• WHAT NEEDS TO BE DONE
Print the data that follows exactly.

------------------------------

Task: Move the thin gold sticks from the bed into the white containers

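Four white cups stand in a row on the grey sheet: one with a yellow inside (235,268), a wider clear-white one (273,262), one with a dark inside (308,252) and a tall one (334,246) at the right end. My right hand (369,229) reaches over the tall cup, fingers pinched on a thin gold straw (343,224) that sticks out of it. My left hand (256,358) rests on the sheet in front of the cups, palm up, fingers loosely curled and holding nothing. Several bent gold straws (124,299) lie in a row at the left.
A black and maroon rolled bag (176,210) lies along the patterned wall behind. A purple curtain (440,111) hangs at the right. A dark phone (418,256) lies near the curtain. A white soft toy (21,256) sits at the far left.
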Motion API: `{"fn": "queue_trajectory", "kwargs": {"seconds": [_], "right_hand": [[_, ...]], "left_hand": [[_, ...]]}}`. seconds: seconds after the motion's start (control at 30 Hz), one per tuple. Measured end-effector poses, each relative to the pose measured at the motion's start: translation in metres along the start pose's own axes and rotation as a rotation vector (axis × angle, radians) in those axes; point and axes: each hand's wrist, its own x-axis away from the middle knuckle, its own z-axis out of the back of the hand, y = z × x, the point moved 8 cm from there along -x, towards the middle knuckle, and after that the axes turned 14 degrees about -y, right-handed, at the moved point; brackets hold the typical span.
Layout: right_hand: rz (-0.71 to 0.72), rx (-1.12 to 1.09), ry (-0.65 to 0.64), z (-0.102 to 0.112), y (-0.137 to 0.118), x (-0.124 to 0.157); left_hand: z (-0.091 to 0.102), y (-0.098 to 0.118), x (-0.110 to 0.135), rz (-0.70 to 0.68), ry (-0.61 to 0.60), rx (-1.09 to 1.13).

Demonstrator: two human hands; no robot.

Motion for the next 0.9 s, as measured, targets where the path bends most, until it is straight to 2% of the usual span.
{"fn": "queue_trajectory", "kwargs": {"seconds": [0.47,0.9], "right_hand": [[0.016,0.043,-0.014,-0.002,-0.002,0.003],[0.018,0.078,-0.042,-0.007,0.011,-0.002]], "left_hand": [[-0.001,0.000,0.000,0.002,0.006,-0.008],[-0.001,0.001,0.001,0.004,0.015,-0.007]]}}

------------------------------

• WRITTEN RESPONSE
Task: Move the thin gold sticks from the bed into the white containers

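Four white cups stand in a row on the grey sheet: one with a yellow inside (235,268), a wider clear-white one (273,262), one with a dark inside (308,252) and a tall one (334,246) at the right end. My right hand (369,229) reaches over the tall cup, fingers pinched on a thin gold straw (343,224) that sticks out of it. My left hand (256,358) rests on the sheet in front of the cups, palm up, fingers loosely curled and holding nothing. Several bent gold straws (124,299) lie in a row at the left.
A black and maroon rolled bag (176,210) lies along the patterned wall behind. A purple curtain (440,111) hangs at the right. A dark phone (418,256) lies near the curtain. A white soft toy (21,256) sits at the far left.
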Motion API: `{"fn": "queue_trajectory", "kwargs": {"seconds": [_], "right_hand": [[_, ...]], "left_hand": [[_, ...]]}}`. seconds: seconds after the motion's start (control at 30 Hz), one per tuple. Measured end-effector poses, each relative to the pose measured at the motion's start: translation in metres along the start pose's own axes and rotation as a rotation vector (axis × angle, radians) in those axes; point and axes: each hand's wrist, its own x-axis away from the middle knuckle, its own z-axis out of the back of the hand, y = z × x, the point moved 8 cm from there along -x, towards the middle knuckle, and after that the axes turned 14 degrees about -y, right-handed, at the moved point; brackets hold the typical span.
Layout: right_hand: rz (-0.71 to 0.72), rx (-1.12 to 1.09), ry (-0.65 to 0.64), z (-0.102 to 0.112), y (-0.137 to 0.118), x (-0.124 to 0.157); left_hand: z (-0.091 to 0.102), y (-0.098 to 0.118), x (-0.110 to 0.135), rz (-0.70 to 0.68), ry (-0.61 to 0.60), rx (-1.09 to 1.13).

Demonstrator: two human hands; no robot.

Motion for the next 0.9 s, as measured, targets where the path bends most, until it is straight to 2% of the usual span.
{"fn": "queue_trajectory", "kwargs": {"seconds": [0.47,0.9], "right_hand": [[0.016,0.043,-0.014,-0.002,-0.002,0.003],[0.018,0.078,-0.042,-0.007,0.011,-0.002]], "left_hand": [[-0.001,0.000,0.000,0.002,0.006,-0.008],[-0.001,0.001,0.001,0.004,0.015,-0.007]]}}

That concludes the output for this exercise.